**Problem requirements**
Each line in the listing is to be restated exactly.

**Dataset extract**

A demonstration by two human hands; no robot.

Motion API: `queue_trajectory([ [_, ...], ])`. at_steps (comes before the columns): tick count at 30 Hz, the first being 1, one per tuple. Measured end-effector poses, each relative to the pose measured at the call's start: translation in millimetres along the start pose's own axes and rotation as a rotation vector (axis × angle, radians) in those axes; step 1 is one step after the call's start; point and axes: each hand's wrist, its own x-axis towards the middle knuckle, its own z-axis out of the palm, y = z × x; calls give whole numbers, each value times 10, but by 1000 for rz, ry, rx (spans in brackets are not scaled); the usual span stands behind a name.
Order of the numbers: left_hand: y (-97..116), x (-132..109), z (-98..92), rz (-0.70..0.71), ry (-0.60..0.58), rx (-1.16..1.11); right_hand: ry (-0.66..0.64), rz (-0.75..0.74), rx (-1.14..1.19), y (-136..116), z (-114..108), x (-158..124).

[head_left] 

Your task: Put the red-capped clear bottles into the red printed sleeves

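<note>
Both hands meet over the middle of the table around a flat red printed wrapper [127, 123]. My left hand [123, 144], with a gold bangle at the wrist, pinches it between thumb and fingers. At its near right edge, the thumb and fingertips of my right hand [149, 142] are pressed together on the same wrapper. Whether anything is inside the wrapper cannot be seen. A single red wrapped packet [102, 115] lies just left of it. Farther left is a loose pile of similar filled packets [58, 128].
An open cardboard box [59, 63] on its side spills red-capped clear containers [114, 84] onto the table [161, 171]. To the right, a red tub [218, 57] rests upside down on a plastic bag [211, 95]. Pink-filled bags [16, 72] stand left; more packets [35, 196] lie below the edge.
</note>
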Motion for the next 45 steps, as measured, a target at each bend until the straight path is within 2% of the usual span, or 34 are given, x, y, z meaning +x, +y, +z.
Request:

**Answer space**
A demonstration by two human hands; no robot.

Motion API: `queue_trajectory([ [_, ...], ])`. at_steps (comes before the columns): tick count at 30 Hz, the first being 1, one per tuple. Measured end-effector poses, each relative to the pose measured at the call's start: translation in millimetres along the start pose's own axes and rotation as a rotation vector (axis × angle, radians) in those axes; step 1 is one step after the call's start; point and axes: each hand's wrist, its own x-axis towards the middle knuckle, its own z-axis out of the palm, y = z × x; calls give whole numbers, each value times 10, but by 1000 for rz, ry, rx (spans in brackets are not scaled); the usual span stands behind a name.
Order of the numbers: left_hand: y (-97..116), x (-132..109), z (-98..92), rz (-0.70..0.71), ry (-0.60..0.58), rx (-1.16..1.11); right_hand: ry (-0.66..0.64), rz (-0.75..0.74), rx (-1.14..1.19), y (-136..116), z (-114..108), x (-158..124).

[head_left] 

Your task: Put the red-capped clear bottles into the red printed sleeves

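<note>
Both hands meet over the middle of the table around a flat red printed wrapper [127, 123]. My left hand [123, 144], with a gold bangle at the wrist, pinches it between thumb and fingers. At its near right edge, the thumb and fingertips of my right hand [149, 142] are pressed together on the same wrapper. Whether anything is inside the wrapper cannot be seen. A single red wrapped packet [102, 115] lies just left of it. Farther left is a loose pile of similar filled packets [58, 128].
An open cardboard box [59, 63] on its side spills red-capped clear containers [114, 84] onto the table [161, 171]. To the right, a red tub [218, 57] rests upside down on a plastic bag [211, 95]. Pink-filled bags [16, 72] stand left; more packets [35, 196] lie below the edge.
</note>
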Motion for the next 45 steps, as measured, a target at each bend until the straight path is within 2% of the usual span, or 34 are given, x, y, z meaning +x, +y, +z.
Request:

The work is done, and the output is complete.